Information shown:
————
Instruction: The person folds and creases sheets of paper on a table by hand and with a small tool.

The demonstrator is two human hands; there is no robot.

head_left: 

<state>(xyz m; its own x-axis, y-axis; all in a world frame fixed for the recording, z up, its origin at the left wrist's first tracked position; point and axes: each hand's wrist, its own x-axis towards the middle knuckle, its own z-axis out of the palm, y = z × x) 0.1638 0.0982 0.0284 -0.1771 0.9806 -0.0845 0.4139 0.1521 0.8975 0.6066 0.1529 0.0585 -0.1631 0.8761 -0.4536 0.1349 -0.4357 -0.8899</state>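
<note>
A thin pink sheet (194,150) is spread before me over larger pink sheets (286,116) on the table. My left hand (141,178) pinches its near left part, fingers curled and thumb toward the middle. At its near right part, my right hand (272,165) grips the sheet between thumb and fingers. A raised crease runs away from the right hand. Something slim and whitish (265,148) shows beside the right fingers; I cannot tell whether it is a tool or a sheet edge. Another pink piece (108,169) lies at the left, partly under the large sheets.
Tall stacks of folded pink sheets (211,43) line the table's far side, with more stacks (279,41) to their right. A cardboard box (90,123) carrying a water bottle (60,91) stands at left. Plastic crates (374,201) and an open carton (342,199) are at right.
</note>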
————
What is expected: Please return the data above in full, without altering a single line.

Answer below:
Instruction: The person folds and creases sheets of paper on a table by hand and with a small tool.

The demonstrator is two human hands; there is no robot.

head_left: 

<state>(xyz m; its own x-axis, y-axis; all in a world frame fixed for the recording, z up, its origin at the left wrist's first tracked position; point and axes: each hand's wrist, its own x-axis towards the middle knuckle, its own z-axis out of the palm, y = z × x) 0.1638 0.0982 0.0284 -0.1771 0.9806 -0.0845 0.4139 0.1521 0.8975 0.6066 0.1529 0.0585 -0.1631 0.8761 -0.4536 0.1349 -0.4357 -0.8899</state>
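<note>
A thin pink sheet (194,150) is spread before me over larger pink sheets (286,116) on the table. My left hand (141,178) pinches its near left part, fingers curled and thumb toward the middle. At its near right part, my right hand (272,165) grips the sheet between thumb and fingers. A raised crease runs away from the right hand. Something slim and whitish (265,148) shows beside the right fingers; I cannot tell whether it is a tool or a sheet edge. Another pink piece (108,169) lies at the left, partly under the large sheets.
Tall stacks of folded pink sheets (211,43) line the table's far side, with more stacks (279,41) to their right. A cardboard box (90,123) carrying a water bottle (60,91) stands at left. Plastic crates (374,201) and an open carton (342,199) are at right.
</note>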

No more work remains on this exercise.